To do that, we need to build more useful primitives from the limited instruction set we can use.

Emulating mov

There are single-byte push/pop instructions for the 8 registers extended from x86, these can be used to emulate mov.

 'pop rax': 'X',
 'pop rbp': ']',
 'pop rbx': '[',
 'pop rcx': 'Y',
 'pop rdi': '_',
 'pop rdx': 'Z',
 'pop rsi': '^',
 'pop rsp': '\\',
 'push rax': 'P',
 'push rbp': 'U',
 'push rbx': 'S',
 'push rcx': 'Q',
 'push rdi': 'W',
 'push rdx': 'R',
 'push rsi': 'V',
 'push rsp': 'T',

Arithmetic

We have a limited set of arithmetic operations (see below) but they are enough to build any value in eax/al.

 'adc al,0x90': '\x14',
 'adc eax,0x90909090': '\x15',
 'add al,0x90': '\x04',
 'add eax,0x90909090': '\x05',
 'clc ': '\xf8',
 'sbb al,0x90': '\x1c',
 'sbb eax,0x90909090': '\x1d',
 'stc ': '\xf9',
 'sub al,0x90': ',',
 'sub eax,0x90909090': '-',

Setting the carry flag, then adding 0x90 to al with carry, then subtracting 0x90 without carry will add 1 to al. The same can be done in eax but this will zero the higher double word of rax.

Writing strings

There are convenient stos instructions to use that can be combined with the previous arithmetic primitive to buld arbitrary strings on the stack.

 'stos BYTE PTR es:[rdi],al': '\xaa',
 'stos DWORD PTR es:[rdi],eax': '\xab',

Building arbitrary 64-bit values

As mentioned previously, 32-bit arithmetic will zero out the higher dw, so creating arbitrary 64-bit values is a bit more tricky. I started working on this primitive by using 32-bit arithmetic, writing them to the stack in two part with stos DWORD PTR es:[rdi],eax and then getting them via pop but realized that it’s not necessary for a functioning exploit.

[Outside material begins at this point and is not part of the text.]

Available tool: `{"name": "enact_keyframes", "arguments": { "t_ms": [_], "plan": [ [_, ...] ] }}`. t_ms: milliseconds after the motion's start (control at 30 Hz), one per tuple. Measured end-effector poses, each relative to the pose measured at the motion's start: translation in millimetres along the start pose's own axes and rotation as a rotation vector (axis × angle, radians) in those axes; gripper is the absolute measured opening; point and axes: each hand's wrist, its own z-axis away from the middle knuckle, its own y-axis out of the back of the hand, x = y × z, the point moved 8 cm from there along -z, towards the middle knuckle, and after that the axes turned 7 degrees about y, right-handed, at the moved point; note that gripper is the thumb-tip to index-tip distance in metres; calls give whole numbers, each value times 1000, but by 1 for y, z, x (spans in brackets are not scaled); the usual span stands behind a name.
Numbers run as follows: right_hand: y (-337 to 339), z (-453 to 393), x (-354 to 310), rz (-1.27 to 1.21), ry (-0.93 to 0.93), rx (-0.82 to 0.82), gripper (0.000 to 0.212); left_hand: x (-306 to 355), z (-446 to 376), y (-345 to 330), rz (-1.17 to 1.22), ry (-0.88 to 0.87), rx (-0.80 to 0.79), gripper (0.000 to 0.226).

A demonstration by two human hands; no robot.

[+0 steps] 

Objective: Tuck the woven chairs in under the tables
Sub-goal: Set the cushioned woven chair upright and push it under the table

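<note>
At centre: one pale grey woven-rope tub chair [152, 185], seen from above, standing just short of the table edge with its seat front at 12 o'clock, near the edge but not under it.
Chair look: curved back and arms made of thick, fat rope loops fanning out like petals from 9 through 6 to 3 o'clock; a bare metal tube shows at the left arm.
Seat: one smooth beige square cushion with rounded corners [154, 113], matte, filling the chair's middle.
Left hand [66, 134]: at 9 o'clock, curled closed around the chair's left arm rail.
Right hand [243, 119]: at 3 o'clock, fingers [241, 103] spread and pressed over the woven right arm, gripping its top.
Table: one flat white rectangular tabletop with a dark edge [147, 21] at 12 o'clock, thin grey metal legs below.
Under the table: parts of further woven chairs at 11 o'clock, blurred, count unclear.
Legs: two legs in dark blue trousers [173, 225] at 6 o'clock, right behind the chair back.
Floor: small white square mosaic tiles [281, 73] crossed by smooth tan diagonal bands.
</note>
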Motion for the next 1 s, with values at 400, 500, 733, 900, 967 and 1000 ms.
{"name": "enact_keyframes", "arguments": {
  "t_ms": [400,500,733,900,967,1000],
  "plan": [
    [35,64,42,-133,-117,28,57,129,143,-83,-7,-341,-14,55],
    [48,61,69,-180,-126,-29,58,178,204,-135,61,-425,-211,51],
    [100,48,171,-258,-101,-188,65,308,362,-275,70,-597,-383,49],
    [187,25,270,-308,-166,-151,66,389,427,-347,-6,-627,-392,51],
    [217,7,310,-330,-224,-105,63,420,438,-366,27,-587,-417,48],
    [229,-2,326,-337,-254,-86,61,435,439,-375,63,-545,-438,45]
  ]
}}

Finding the executable syscall inst

There’s a random amount of nop padding to make finding the syscall instruction harder. We can locate it using an available scas instruction.

 'scas al,BYTE PTR es:[rdi]': '\xae',

The exploit

The final, commented exploit puts these building blocks together to invoke an execve syscall with ['/bin/sh\0', '-c\0', cmd + '\0'])) as the argv array.